Addam smiles, metal fingers curling around Rune’s ankle where it’s slung into his lap. “Am I to understand then, Hero,” he says, amusement and that teasing fondness making his voice deeper than usual. “That you would not have had a crush on me when you were a teenager?”
Before Rune can finish being flustered by Addam’s tone, Brand is snorting from his place in the armchair across the room.
“Hey. Shut up,” Rune says, and points at him for emphasis.
Brand, predictably, ignores him. “He absolutely would have had a fucking crush on you back then. You would have come over with your smile and your accent and your dimples, and this one would have swooned all over his fucking self. All I would have heard for weeks was ‘did you see the way he looked at me, Brand? Do you think he likes me, Brand?’ Worse, I would have had to feel him crushing on you through the bond because his control was shit as a teenager. Fucking embarrassing.”
“That’s offensive,” Rune replies.
“Truth hurts,” Brand shoots back, shrugging a shoulder.
Addam’s still grinning, showing off the very dimples in question, and Rune doesn’t think he can be blamed for the way his whole torso goes a little gooey at the sight.

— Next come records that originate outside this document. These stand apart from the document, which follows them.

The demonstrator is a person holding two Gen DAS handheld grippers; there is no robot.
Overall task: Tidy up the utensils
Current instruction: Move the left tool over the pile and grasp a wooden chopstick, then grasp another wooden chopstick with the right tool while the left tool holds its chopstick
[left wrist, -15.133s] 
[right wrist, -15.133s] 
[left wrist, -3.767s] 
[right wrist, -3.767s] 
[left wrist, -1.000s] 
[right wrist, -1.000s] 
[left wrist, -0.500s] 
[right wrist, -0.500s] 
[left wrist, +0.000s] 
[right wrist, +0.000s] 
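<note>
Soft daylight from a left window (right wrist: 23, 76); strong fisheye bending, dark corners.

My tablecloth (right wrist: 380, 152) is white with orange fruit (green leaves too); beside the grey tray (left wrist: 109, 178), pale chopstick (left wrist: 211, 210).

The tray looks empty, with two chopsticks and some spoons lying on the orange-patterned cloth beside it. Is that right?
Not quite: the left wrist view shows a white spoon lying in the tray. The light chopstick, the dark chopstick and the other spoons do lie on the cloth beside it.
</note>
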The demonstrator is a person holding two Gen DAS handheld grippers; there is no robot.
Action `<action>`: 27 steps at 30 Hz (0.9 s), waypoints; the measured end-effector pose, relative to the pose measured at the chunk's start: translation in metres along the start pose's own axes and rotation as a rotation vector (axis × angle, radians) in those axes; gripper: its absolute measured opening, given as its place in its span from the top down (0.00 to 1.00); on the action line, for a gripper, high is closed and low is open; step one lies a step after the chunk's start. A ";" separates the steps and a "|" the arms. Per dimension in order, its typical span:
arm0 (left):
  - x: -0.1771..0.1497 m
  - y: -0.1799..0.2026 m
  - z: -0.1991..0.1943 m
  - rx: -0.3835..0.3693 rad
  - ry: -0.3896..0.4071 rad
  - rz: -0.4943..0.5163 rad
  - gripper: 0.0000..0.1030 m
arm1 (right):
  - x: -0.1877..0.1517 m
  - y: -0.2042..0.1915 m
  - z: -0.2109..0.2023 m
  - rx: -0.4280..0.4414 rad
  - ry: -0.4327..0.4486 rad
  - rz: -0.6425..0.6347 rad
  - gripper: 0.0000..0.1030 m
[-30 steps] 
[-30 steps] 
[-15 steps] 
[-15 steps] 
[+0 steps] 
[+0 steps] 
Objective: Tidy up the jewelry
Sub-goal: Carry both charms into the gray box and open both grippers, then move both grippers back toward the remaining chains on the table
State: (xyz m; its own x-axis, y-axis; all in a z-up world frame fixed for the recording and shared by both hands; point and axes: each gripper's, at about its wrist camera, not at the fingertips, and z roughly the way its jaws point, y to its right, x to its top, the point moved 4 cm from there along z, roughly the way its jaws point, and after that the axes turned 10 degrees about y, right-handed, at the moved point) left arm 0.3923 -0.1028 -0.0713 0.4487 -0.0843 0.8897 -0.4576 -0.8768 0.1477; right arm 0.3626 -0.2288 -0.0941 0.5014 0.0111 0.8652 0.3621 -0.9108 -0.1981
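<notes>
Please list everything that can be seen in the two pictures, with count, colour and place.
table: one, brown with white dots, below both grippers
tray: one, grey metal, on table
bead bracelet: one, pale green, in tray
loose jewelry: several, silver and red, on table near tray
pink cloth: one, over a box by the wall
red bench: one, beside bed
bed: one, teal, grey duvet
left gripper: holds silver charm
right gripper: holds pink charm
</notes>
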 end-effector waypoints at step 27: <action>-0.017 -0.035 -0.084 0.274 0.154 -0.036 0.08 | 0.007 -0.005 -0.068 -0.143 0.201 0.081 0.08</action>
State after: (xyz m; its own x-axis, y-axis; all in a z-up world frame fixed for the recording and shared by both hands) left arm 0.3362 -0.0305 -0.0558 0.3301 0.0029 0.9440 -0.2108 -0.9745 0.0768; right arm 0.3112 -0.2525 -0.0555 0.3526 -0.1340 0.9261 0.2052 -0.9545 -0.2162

Teenage Rune would’ve had good taste, at least, if Brand’s right. Which he isn’t. Mostly.
“That’s the second time you’ve mentioned my dimples in such a complimentary way, Brandon,” Addam says. “I’m flattered. And even moreso that you think they would have been enough to send Rune swooning into your arms.”
Brand rolls his eyes. “It’s not the compliment you think it is, Saint Nicholas. You flash those things all the time when you want to get your way. That’s where Quinn gets it from. And Rune’s just weak to that pretty boy shit.”
“You can’t be mean to me,” Rune complains. “I’m still recovering. I had an ordeal.”
“Oh now you’re recovering. This morning when I caught you trying to sneak down to the beach without having breakfast it was ‘fuck off, Brand, I’m fine’.”
“That was then.”
“Uh-huh.”
The two of them have a familiar stare down: Rune makes a pitiful face that he knows will just make Brand laugh at him, and Brand tries to keep his expression as flat as he can make it. The waves of good humor echo through the bond from both ends though, and Rune’s heart is very full.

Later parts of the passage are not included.